ABOUT THIS TASK -> Return the entries in full, exactly as written.

GIVEN INFORMATION ->
*** Begin section ***
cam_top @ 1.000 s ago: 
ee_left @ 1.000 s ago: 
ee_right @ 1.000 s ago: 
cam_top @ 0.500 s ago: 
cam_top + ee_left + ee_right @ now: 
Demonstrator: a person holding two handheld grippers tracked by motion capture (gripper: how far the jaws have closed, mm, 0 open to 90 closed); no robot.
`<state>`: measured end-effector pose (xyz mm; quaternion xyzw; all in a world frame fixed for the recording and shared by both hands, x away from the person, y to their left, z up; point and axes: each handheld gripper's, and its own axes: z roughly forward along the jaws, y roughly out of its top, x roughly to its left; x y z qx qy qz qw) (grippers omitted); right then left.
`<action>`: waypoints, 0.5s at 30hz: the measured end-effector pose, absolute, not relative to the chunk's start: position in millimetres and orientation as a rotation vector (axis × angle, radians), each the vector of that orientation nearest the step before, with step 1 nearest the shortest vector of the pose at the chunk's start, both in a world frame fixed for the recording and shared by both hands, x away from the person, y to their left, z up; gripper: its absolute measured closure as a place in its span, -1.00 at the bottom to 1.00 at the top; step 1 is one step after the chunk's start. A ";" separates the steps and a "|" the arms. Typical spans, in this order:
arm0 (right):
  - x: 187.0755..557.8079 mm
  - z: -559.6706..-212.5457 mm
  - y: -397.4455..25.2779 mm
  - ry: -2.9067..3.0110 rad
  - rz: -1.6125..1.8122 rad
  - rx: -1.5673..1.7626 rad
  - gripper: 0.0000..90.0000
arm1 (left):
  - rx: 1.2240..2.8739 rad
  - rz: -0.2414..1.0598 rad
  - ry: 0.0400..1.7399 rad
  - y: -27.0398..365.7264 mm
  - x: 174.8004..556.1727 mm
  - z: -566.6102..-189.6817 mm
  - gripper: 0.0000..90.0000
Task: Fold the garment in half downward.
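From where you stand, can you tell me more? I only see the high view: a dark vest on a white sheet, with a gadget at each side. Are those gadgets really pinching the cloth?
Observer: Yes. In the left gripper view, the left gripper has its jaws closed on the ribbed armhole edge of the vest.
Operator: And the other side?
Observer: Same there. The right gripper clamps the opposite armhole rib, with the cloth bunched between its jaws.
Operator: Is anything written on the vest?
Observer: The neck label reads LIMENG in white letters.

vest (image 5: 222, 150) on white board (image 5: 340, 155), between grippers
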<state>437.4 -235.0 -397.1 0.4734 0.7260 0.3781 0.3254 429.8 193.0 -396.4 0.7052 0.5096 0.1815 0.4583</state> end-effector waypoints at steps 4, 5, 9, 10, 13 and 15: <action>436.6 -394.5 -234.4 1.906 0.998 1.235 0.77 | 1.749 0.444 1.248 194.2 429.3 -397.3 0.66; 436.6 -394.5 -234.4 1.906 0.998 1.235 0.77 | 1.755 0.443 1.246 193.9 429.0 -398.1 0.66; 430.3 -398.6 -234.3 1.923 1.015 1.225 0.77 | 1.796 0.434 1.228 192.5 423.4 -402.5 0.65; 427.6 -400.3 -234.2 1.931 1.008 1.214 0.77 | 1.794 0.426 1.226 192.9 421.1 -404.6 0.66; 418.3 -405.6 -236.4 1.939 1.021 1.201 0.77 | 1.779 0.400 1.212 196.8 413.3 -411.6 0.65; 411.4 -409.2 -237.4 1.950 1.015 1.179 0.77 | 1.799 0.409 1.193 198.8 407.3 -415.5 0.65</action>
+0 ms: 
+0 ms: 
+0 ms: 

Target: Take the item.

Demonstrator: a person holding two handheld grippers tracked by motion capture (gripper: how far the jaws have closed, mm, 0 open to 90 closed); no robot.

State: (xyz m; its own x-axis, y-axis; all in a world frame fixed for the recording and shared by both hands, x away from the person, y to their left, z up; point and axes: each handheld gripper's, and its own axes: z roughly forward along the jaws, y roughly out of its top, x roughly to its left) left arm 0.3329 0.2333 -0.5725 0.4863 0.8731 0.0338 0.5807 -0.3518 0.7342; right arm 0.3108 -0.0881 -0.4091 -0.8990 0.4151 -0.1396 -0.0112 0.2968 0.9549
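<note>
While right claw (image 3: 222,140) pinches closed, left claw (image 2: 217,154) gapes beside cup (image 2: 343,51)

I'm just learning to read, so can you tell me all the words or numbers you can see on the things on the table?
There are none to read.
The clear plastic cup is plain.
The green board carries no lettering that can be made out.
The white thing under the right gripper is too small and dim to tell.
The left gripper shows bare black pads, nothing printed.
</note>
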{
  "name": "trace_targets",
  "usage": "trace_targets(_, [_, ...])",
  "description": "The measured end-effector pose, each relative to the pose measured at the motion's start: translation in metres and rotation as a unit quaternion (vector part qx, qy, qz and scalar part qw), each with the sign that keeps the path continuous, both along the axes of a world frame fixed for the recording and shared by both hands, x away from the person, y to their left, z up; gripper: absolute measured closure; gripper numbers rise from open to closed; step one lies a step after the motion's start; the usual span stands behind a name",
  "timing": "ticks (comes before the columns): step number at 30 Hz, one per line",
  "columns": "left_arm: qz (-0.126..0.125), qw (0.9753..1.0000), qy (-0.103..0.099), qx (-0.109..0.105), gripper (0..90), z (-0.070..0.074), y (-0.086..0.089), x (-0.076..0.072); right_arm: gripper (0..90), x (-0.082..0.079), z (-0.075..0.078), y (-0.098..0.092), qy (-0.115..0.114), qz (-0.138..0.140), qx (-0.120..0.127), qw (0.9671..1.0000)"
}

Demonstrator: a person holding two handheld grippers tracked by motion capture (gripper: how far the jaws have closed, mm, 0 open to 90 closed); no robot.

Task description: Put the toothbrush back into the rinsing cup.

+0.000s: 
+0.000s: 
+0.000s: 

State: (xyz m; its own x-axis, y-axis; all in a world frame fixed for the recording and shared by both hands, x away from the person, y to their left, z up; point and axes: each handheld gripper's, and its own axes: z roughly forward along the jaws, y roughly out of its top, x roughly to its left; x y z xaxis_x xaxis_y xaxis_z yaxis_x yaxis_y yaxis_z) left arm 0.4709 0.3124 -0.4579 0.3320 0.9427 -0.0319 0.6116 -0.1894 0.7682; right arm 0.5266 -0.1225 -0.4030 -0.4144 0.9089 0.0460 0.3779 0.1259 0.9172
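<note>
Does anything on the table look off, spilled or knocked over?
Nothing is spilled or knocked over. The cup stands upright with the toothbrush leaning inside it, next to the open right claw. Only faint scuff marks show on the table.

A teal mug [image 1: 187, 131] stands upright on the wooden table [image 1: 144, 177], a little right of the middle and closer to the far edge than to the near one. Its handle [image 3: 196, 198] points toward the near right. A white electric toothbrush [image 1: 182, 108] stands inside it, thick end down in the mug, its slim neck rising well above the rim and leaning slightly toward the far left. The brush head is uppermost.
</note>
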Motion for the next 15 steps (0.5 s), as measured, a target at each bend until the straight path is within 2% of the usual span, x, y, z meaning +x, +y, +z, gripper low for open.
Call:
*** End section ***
ANSWER SECTION ->
cam_top @ 1.000 s ago: 
ee_left @ 1.000 s ago: 
ee_right @ 1.000 s ago: 
cam_top @ 0.500 s ago: 
cam_top + ee_left + ee_right @ now: 
Demonstrator: a person holding two handheld grippers tracked by motion capture (gripper: how far the jaws have closed, mm, 0 open to 90 closed); no robot.
`<state>`: measured end-effector pose (xyz mm; quaternion xyzw; all in a world frame fixed for the recording and shared by both hands, x away from the person, y to their left, z up; point and axes: each handheld gripper's, and its own axes: z roughly forward along the jaws, y roughly out of its top, x roughly to its left; x y z qx qy qz qw) (grippers omitted); right then left.
`<action>`: waypoints, 0.5s at 30hz: the measured end-effector pose, absolute, not relative to the chunk's start: position in millimetres and orientation as a rotation vector (axis × angle, radians), each the vector of that orientation nearest the step before, with step 1 nearest the shortest vector of the pose at the chunk's start, both in a world frame fixed for the recording and shared by both hands, x away from the person, y to their left, z up; gripper: its absolute measured closure as a place in its span, -1.00 at the bottom to 1.00 at the top; step 1 is one step after the chunk's start. A ";" separates the steps and a "|" the arms. Typical spans, in this order:
arm0 (right):
  - x: 187.0755..557.8079 mm
  - z: -559.6706..-212.5457 mm
  - y: -397.4455..25.2779 mm
  - ry: -2.9067..3.0110 rad
  - rz: -1.6125..1.8122 rad
  - rx: -1.5673..1.7626 rad
  - gripper: 0.0000..90.0000
arm1 (left):
  - rx: 1.2240..2.8739 rad
  - rz: -0.2414..1.0598 rad
  - ry: 0.0400..1.7399 rad
  - y: -27.0398..365.7264 mm
  - x: 174.8004..556.1727 mm
  - z: -566.6102..-189.6817 mm
  - gripper: 0.0000..90.0000
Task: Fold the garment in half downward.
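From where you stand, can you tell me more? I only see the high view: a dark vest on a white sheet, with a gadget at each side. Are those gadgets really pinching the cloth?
Observer: Yes. In the left gripper view, the left gripper has its jaws closed on the ribbed armhole edge of the vest.
Operator: And the other side?
Observer: Same there. The right gripper clamps the opposite armhole rib, with the cloth bunched between its jaws.
Operator: Is anything written on the vest?
Observer: The neck label reads LIMENG in white letters.

vest (image 5: 222, 150) on white board (image 5: 340, 155), between grippers
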<state>437.4 -235.0 -397.1 0.4734 0.7260 0.3781 0.3254 429.8 193.0 -396.4 0.7052 0.5096 0.1815 0.4583</state> end-effector waypoints at steps 4, 5, 9, 10, 13 and 15: <action>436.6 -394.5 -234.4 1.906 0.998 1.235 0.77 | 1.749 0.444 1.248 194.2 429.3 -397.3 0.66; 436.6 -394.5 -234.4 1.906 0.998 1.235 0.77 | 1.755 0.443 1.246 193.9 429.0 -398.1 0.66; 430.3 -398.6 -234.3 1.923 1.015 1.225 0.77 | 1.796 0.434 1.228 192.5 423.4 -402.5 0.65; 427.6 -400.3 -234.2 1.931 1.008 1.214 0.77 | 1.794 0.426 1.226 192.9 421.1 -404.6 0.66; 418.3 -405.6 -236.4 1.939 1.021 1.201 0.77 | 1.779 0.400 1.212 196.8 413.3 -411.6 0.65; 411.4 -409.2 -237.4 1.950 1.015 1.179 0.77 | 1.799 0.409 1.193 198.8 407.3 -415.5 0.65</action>
+0 ms: 
+0 ms: 
+0 ms: 

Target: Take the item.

Demonstrator: a person holding two handheld grippers tracked by motion capture (gripper: how far the jaws have closed, mm, 0 open to 90 closed); no robot.

State: (xyz m; its own x-axis, y-axis; all in a world frame fixed for the recording and shared by both hands, x away from the person, y to their left, z up; point and axes: each handheld gripper's, and its own axes: z roughly forward along the jaws, y roughly out of its top, x roughly to its left) left arm 0.3329 0.2333 -0.5725 0.4863 0.8731 0.0338 0.5807 -0.3518 0.7342; right arm 0.3108 -0.0881 -0.4091 -0.8990 0.4151 -0.1396 -0.0112 0.2968 0.9549
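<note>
While right claw (image 3: 222,140) pinches closed, left claw (image 2: 217,154) gapes beside cup (image 2: 343,51)

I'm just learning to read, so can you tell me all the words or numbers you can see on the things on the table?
There are none to read.
The clear plastic cup is plain.
The green board carries no lettering that can be made out.
The white thing under the right gripper is too small and dim to tell.
The left gripper shows bare black pads, nothing printed.
</note>
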{
  "name": "trace_targets",
  "usage": "trace_targets(_, [_, ...])",
  "description": "The measured end-effector pose, each relative to the pose measured at the motion's start: translation in metres and rotation as a unit quaternion (vector part qx, qy, qz and scalar part qw), each with the sign that keeps the path continuous, both along the axes of a world frame fixed for the recording and shared by both hands, x away from the person, y to their left, z up; gripper: absolute measured closure; gripper numbers rise from open to closed; step one lies a step after the motion's start; the usual span stands behind a name",
  "timing": "ticks (comes before the columns): step number at 30 Hz, one per line",
  "columns": "left_arm: qz (-0.126..0.125), qw (0.9753..1.0000), qy (-0.103..0.099), qx (-0.109..0.105), gripper (0..90), z (-0.070..0.074), y (-0.086..0.089), x (-0.076..0.072); right_arm: gripper (0..90), x (-0.082..0.079), z (-0.075..0.078), y (-0.098..0.092), qy (-0.115..0.114), qz (-0.138..0.140), qx (-0.120..0.127), qw (0.9671..1.0000)"
}

Demonstrator: a person holding two handheld grippers tracked by motion capture (gripper: how far the jaws have closed, mm, 0 open to 90 closed); no robot.

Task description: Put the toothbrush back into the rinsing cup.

+0.000s: 
+0.000s: 
+0.000s: 

State: (xyz m; its own x-axis, y-axis; all in a world frame fixed for the recording and shared by both hands, x away from the person, y to their left, z up; point and axes: each handheld gripper's, and its own axes: z roughly forward along the jaws, y roughly out of its top, x roughly to its left; x y z xaxis_x xaxis_y xaxis_z yaxis_x yaxis_y yaxis_z) left arm 0.4709 0.3124 -0.4579 0.3320 0.9427 -0.0319 0.6116 -0.1894 0.7682; right arm 0.5266 -0.1225 -0.4030 -0.4144 0.9089 0.0460 0.3779 0.1259 0.9172
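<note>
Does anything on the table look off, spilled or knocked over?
Nothing is spilled or knocked over. The cup stands upright with the toothbrush leaning inside it, next to the open right claw. Only faint scuff marks show on the table.

A teal mug [image 1: 187, 131] stands upright on the wooden table [image 1: 144, 177], a little right of the middle and closer to the far edge than to the near one. Its handle [image 3: 196, 198] points toward the near right. A white electric toothbrush [image 1: 182, 108] stands inside it, thick end down in the mug, its slim neck rising well above the rim and leaning slightly toward the far left. The brush head is uppermost.
</note>
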Motion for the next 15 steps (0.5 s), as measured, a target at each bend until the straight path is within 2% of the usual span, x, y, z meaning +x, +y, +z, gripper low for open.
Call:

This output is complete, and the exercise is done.